> [Exercise brief]: Wherever "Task" appears in a line of the listing, report that line.

> [Records supplied]:
-=-=-
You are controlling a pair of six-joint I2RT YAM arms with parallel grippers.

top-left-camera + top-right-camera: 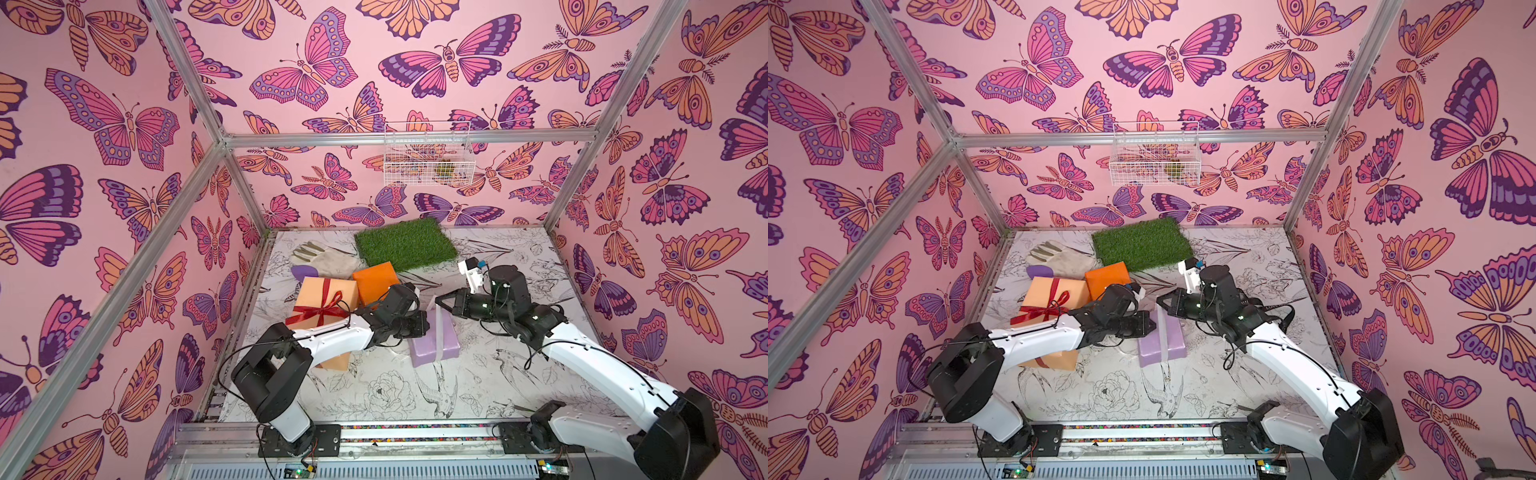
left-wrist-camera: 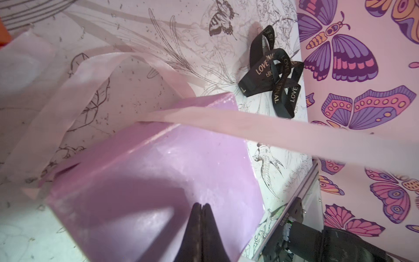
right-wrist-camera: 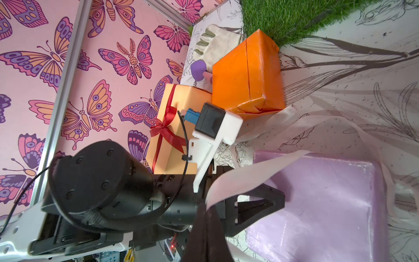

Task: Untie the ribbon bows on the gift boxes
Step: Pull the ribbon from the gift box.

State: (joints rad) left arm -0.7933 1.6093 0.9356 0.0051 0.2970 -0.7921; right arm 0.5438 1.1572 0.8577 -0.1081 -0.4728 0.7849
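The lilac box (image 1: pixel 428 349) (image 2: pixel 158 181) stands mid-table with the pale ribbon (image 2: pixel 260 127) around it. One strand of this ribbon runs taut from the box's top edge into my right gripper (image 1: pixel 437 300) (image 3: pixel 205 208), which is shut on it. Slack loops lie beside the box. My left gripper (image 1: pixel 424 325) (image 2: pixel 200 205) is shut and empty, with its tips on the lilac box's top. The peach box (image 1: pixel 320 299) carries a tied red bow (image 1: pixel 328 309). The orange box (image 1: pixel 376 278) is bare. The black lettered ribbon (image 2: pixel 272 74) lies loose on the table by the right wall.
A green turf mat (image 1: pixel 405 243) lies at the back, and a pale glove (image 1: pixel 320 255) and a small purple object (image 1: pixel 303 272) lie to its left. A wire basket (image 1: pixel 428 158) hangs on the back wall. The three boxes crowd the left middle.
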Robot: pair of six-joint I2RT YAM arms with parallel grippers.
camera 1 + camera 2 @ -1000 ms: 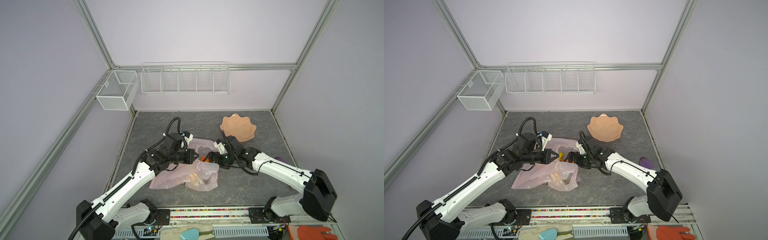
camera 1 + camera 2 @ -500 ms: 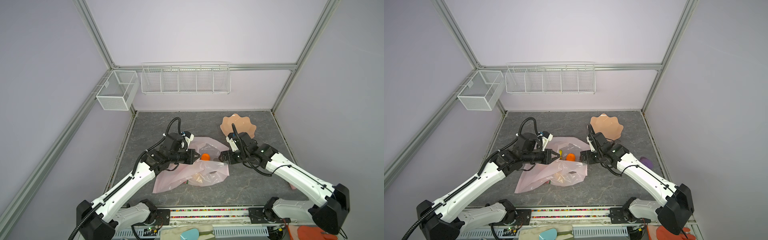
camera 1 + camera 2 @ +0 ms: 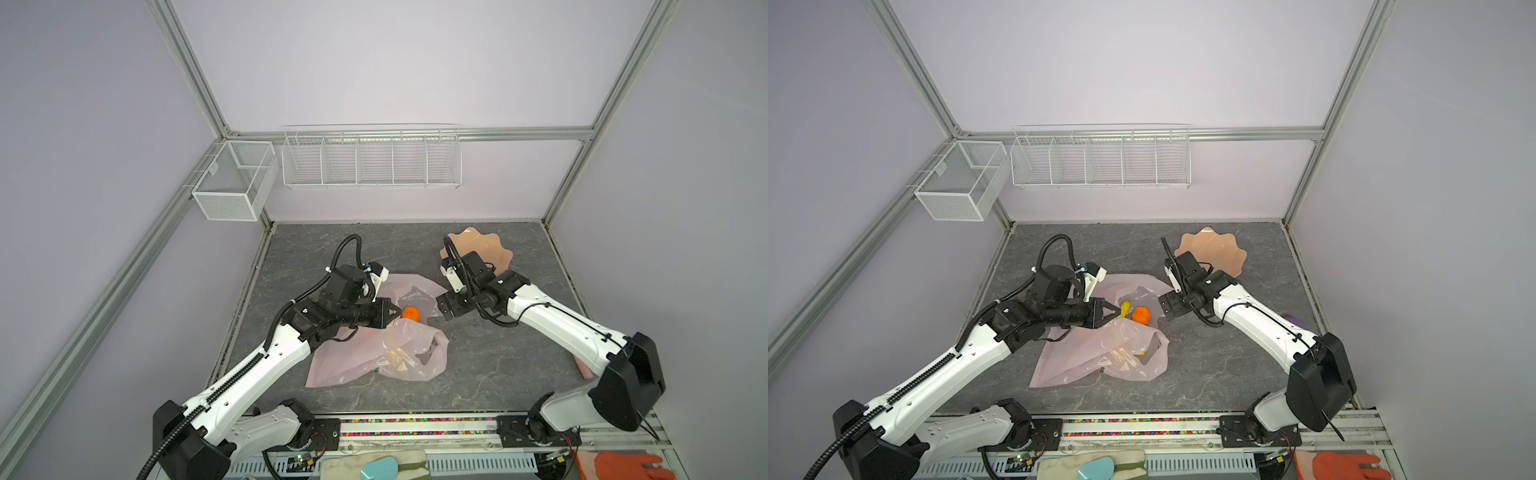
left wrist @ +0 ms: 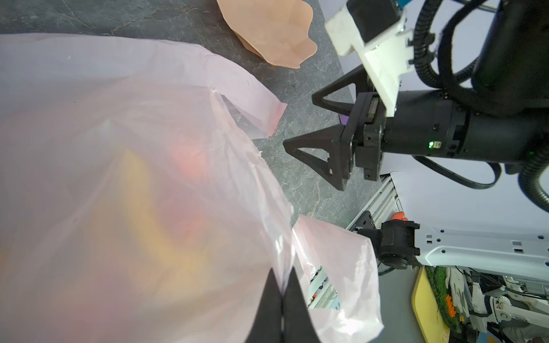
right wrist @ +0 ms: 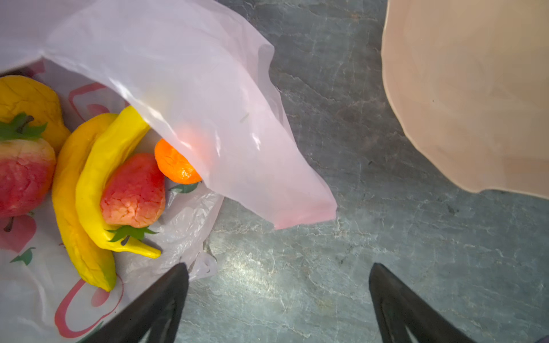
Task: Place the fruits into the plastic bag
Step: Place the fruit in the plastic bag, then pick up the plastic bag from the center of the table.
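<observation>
Since a second ago, the right gripper (image 3: 444, 308) has pulled back out of the mouth of the thin, translucent pale pink plastic bag (image 3: 357, 357). It now hangs between the bag and the peach scalloped bowl (image 3: 486, 249), jaws spread wide and empty; the wrist view shows only bare dark grey marbled worktop (image 5: 326, 282) between its fingers (image 5: 175, 285). The small orange toy tangerine (image 3: 411, 312) it carried then lies inside the bag's mouth, just beside the tip of the left gripper (image 3: 392, 311).

That left gripper (image 4: 282, 279) is clenched on the bag's upper film, holding the edge raised off the worktop. Under the lifted film, in the right wrist view, the tangerine (image 5: 175, 164) rests against two red toy strawberries (image 5: 133, 190), two yellow toy bananas (image 5: 98, 178) and a yellow pear (image 5: 29, 98), all on the bag's printed lower layer.

The bag (image 3: 1075, 361) lies crumpled at the middle of the worktop, toward its left edge. The bowl (image 3: 1217, 249) sits near the far edge, right of centre, apart from the bag.
</observation>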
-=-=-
> [Solved exercise]:
Task: Untie the ribbon bows on the gift boxes
Task: Place the fruits into the plastic bag

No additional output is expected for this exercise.